Task requirements:
Using the material that follows, output exactly the lines from the one containing "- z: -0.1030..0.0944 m" through the one containing "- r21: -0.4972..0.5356", with both ends kept.

§ §

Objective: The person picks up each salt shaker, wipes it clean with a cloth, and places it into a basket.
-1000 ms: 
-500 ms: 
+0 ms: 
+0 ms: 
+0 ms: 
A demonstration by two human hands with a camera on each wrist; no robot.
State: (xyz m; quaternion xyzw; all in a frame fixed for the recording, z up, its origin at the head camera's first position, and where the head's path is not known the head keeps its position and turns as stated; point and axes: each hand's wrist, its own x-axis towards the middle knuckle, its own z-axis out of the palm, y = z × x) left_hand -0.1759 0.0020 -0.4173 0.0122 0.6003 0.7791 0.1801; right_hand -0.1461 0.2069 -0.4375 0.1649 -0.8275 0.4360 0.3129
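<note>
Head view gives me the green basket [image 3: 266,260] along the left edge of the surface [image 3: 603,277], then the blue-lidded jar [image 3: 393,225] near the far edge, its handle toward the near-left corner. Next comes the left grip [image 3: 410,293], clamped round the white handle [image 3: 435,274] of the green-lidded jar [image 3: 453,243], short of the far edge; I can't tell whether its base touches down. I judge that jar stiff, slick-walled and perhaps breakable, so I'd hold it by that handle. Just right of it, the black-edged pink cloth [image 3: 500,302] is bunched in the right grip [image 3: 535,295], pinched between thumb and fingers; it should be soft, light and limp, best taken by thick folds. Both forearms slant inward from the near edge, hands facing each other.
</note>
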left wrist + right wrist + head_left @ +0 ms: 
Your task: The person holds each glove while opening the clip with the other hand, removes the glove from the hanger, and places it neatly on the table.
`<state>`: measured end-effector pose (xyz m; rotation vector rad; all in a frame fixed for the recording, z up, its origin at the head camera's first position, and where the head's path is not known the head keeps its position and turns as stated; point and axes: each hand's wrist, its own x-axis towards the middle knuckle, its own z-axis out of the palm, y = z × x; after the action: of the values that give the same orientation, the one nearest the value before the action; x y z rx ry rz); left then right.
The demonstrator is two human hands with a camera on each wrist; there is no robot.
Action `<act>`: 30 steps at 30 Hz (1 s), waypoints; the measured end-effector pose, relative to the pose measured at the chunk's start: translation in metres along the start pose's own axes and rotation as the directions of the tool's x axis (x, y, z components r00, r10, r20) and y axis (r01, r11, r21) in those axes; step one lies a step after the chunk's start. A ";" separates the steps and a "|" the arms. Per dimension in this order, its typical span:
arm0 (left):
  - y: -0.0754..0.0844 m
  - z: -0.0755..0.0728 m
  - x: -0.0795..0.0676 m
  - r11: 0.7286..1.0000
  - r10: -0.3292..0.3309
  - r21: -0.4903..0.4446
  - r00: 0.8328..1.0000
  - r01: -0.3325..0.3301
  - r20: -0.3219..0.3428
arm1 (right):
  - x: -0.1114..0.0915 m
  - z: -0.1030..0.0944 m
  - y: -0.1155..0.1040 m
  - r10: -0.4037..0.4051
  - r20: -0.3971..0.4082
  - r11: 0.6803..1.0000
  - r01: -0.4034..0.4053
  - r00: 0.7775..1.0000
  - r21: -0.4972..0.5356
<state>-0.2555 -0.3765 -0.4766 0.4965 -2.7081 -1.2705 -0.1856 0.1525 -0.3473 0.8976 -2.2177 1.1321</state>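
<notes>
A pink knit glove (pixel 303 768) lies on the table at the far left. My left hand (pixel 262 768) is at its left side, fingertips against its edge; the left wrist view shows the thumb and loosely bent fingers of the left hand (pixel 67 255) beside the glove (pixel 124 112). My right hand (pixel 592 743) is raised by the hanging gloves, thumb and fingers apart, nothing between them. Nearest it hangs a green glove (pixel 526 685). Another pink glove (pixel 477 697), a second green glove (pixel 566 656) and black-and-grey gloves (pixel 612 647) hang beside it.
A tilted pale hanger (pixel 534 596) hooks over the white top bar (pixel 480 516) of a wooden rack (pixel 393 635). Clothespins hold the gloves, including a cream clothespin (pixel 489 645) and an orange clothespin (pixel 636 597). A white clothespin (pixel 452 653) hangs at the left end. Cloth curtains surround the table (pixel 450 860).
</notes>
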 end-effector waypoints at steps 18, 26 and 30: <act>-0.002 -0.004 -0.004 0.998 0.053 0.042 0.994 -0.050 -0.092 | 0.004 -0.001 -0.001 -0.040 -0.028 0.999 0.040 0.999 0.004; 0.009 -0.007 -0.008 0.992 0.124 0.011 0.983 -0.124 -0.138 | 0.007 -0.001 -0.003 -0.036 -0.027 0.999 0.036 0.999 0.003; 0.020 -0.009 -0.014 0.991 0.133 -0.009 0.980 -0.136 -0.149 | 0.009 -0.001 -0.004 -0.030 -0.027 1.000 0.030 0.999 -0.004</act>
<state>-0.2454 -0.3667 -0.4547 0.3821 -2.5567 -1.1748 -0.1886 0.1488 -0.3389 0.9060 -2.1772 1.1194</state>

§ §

Response area:
  - z: -0.1030..0.0944 m
  - y: -0.1155..0.1040 m
  - r10: -0.4037..0.4051
  - r20: -0.3971..0.4082
  - r11: 0.6803..1.0000
  - r01: -0.4034..0.4053
  - r00: 0.7775..1.0000
  - r21: -0.4972..0.5356

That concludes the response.